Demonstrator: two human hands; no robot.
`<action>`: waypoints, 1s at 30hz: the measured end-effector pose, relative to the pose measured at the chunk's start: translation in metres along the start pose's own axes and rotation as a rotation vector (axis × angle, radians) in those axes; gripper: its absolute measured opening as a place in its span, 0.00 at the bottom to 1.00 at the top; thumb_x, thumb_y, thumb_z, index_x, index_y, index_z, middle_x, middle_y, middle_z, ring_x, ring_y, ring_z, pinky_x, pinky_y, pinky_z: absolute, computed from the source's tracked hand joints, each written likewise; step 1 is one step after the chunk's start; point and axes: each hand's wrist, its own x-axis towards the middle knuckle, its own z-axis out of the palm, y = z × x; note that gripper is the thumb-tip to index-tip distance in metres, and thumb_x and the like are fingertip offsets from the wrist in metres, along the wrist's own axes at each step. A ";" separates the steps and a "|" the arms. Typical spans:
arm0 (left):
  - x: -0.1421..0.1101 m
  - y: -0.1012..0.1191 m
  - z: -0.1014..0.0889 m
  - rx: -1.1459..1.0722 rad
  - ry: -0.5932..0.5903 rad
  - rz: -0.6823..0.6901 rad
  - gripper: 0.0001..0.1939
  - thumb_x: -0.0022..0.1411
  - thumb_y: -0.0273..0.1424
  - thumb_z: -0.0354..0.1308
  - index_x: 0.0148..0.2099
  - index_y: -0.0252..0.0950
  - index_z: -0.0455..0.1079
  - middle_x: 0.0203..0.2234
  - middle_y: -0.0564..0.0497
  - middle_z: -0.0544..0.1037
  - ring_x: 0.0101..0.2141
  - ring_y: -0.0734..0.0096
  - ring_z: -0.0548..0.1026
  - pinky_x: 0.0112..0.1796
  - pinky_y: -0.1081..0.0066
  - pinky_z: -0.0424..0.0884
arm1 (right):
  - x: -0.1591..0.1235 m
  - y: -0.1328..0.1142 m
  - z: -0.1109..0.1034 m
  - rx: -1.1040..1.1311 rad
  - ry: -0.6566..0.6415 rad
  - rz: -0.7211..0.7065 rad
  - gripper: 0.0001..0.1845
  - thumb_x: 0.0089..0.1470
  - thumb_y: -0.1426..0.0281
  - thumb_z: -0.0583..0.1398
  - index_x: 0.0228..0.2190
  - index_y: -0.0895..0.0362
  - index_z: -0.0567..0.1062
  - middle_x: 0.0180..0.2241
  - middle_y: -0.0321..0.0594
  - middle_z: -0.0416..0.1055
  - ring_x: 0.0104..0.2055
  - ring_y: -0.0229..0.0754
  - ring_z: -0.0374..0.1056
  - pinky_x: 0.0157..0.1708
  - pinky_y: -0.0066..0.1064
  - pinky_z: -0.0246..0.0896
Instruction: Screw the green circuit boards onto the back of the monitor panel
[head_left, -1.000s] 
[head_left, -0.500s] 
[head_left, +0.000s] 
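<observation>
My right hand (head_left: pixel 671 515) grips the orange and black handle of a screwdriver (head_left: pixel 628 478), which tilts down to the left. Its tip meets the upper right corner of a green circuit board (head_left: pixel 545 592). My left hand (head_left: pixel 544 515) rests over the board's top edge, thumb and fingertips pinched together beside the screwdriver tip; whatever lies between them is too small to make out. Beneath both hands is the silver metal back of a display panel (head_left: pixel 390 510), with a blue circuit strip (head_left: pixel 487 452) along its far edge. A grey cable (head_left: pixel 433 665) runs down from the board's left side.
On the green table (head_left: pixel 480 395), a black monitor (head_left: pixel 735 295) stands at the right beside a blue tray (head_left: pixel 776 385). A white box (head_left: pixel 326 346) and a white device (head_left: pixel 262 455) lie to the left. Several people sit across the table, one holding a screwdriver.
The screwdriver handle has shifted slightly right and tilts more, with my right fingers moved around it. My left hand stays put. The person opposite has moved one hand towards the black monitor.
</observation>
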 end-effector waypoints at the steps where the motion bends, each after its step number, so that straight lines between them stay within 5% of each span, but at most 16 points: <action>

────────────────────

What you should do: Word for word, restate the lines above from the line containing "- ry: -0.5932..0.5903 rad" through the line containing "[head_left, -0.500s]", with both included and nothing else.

Expected answer:
  - ry: -0.5932..0.5903 rad
  - rz: -0.6823..0.6901 rad
  - gripper: 0.0001..0.1939
  - thumb_x: -0.0022..0.1411
  - thumb_y: -0.0273..0.1424
  - thumb_z: -0.0354..0.1308
  - index_x: 0.0148..0.2099
  - index_y: -0.0252..0.0950
  - index_z: -0.0455..0.1079
  - middle_x: 0.0203..0.2234
  - middle_y: -0.0564..0.0497
  - middle_z: -0.0544..0.1037
  - ring_x: 0.0101..0.2141
  - ring_y: -0.0734..0.0096
  - ring_z: -0.0548..0.1026
  - pinky_x: 0.0112..0.1796
  - pinky_y: -0.1081..0.0066
  - pinky_z: -0.0424..0.0884
arm1 (right):
  - x: -0.1591..0.1235 m
  - y: -0.1328..0.1142 m
  - z: -0.1109..0.1034 m
  - rx: -1.1040..1.1311 rad
  - ry: -0.6566..0.6415 rad
  - rz: -0.7211..0.7065 rad
  - gripper: 0.0001..0.1845
  - thumb_x: 0.0089..0.1470
  - thumb_y: -0.1426..0.0281
  - thumb_z: -0.0583..0.1398
  - index_x: 0.0228..0.2190
  - index_y: -0.0895..0.0362
  - index_z: -0.0567..0.1062
  - middle_x: 0.0180..0.2241
  - middle_y: -0.0321..0.0594
  - middle_z: -0.0416..0.1055
  - ring_x: 0.0104..0.2055
  - ring_y: -0.0229..0.0754
  - ring_z: -0.0374..0.1056
  - pinky_x: 0.0157..0.1708
  - pinky_y: -0.0066..0.1064
  - pinky_z: -0.0246..0.0896
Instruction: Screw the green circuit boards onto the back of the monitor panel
[head_left, -1.000s] 
[head_left, -0.500s] 

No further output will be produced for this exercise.